What is needed>
From the line below that contains "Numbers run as" to the line that contains "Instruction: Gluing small", repeat every line exactly, both ends included, and nothing else.

Data segment>
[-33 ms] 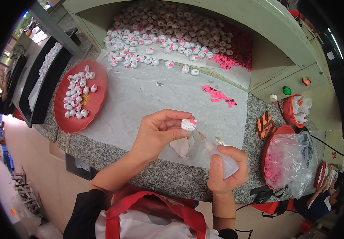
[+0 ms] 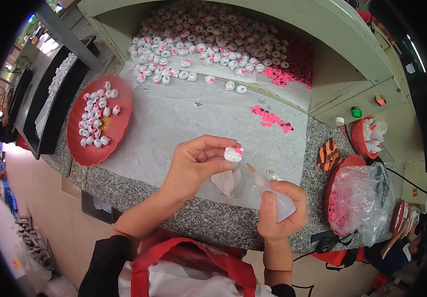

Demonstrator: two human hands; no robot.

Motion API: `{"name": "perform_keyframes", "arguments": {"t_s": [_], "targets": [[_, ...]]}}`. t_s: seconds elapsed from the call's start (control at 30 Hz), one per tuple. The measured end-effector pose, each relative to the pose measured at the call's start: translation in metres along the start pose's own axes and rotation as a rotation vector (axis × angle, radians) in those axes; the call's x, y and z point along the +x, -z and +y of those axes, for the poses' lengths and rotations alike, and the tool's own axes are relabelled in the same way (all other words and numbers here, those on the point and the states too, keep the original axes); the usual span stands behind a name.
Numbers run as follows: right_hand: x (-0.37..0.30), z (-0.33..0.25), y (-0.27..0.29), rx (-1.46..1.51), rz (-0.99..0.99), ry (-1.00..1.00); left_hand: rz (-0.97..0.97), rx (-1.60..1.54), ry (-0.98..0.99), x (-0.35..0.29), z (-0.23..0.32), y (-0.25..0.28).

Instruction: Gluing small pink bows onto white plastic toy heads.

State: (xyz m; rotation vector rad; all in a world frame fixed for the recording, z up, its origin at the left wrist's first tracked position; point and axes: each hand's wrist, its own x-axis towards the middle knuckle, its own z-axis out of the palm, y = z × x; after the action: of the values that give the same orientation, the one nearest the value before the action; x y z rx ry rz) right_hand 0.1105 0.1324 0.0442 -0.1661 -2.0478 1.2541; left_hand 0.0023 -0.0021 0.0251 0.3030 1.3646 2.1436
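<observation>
Between the thumb and fingers of my left hand (image 2: 193, 159) is a small white figurine head (image 2: 233, 154) with a pink bow. My right hand (image 2: 284, 213) is wrapped round a translucent squeeze bottle (image 2: 285, 205), its thin tip angled up beside the head. Whether the tip touches the head, I cannot tell. Below the head, a crumpled pale cloth or tissue (image 2: 225, 183) lies on the white sheet (image 2: 174, 133). A short row of small pink pieces (image 2: 272, 119) rests farther off on that sheet.
A red scalloped plate (image 2: 77, 148) with several white heads stands at the left. Many more heads (image 2: 213, 39) are heaped in the shelf box at the back. A red basket (image 2: 358, 136) and a plastic bag (image 2: 364, 198) over a red dish sit at the right.
</observation>
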Motion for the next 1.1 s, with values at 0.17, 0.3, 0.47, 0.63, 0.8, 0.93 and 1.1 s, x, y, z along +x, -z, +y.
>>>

Written answer>
Numbers run as follows: right_hand: x (-0.37..0.30), z (-0.33..0.25), y (-0.27..0.29), rx (-1.46..1.51), rz (-0.99..0.99), ry (-1.00..1.00); left_hand: rz (-0.97..0.97), rx (-1.60..1.54), ry (-0.98..0.99), x (-0.35..0.29), z (-0.23..0.32), y (-0.25..0.28).

Instruction: Gluing small pink bows onto white plastic toy heads.

There's nothing left to add to the output.